Bert van Loo, Markus Schober, Eugene Valkov, Magdalena Heberlein, Erich Bornberg-Bauer, Kurt Faber, Marko Hyvönen, Florian Hollfelder

Journal of Molecular Biology, 430:1004-1023, 2018 
DOI: 10.1016/j.jmb.2018.02.010
Pubmed: 29458126
PDB coordinates:
6FNY (3D view )

 

Abstract

Hydrolysis of organic sulfate esters proceeds by two distinct mechanisms, water attacking at either sulfur (S-O bond cleavage) or carbon (C-O bond cleavage). In primary and secondary alkyl sulfates attack at carbon is favored, whereas in aromatic sulfates and sulfated sugars attack at sulfur is preferred.

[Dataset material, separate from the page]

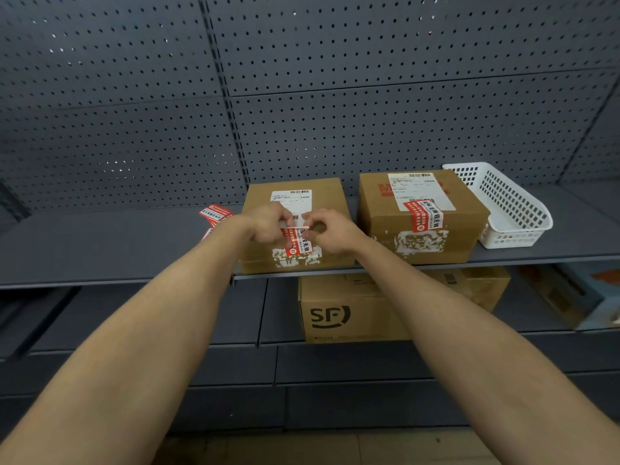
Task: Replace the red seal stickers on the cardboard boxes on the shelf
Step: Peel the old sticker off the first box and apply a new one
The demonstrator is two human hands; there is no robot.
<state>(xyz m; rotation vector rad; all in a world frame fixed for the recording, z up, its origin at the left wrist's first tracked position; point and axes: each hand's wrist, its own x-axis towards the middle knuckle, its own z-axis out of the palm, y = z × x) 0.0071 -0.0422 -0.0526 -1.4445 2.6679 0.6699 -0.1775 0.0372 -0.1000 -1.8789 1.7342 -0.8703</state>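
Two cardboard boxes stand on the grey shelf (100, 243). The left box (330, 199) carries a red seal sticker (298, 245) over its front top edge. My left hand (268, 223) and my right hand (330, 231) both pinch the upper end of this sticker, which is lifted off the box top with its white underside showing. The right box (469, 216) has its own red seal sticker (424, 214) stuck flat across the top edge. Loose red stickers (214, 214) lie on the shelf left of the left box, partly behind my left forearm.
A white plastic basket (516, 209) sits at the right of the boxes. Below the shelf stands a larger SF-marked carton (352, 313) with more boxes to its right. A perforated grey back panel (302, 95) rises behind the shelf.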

This mechanistic distinction is mirrored in the classification of enzymes that catalyze sulfate ester hydrolysis: arylsulfatases catalyze S-O cleavage in sulfate sugars and arylsulfates and alkyl sulfatases break the C-O bond of alkyl sulfates. Sinorhizobium meliloti choline sulfatase (SmCS) efficiently catalyzes the hydrolysis of alkyl sulfate choline-O-sulfate (kcat/K_M = 4.8 × 103 s−1 M−1) as well as arylsulfate 4-nitrophenyl sulfate (kcat/KM = 12 s−1 M−1). Its 2.8 Å resolution X-ray structure shows a buried, largely hydrophobic active site in which a conserved glutamate (Glu386) plays a role in recognition of the quaternary ammonium group of the choline substrate. SmCS structurally resembles members of the alkaline phosphatase (AP) superfamily, being most closely related to dimeric arylsulfatases (ASs) and tetrameric phosphonate monoester hydrolases (PMHs). Although > 70% of the amino acids between protomers align structurally (RMSDs 1.79–1.99 Å), the oligomeric structures show distinctly different packing and protomer-protomer interfaces. The latter also play an important role in active site formation. Mutagenesis of the conserved active site residues typical for arylsulfatases, H218O–labeling studies and the observation of catalytically promiscuous behavior toward phosphoesters confirm the close relation to AP superfamily members and suggest that SmCS is an arylsulfatase that catalyzes S-O cleavage in alkyl sulfate esters with extreme catalytic proficiency.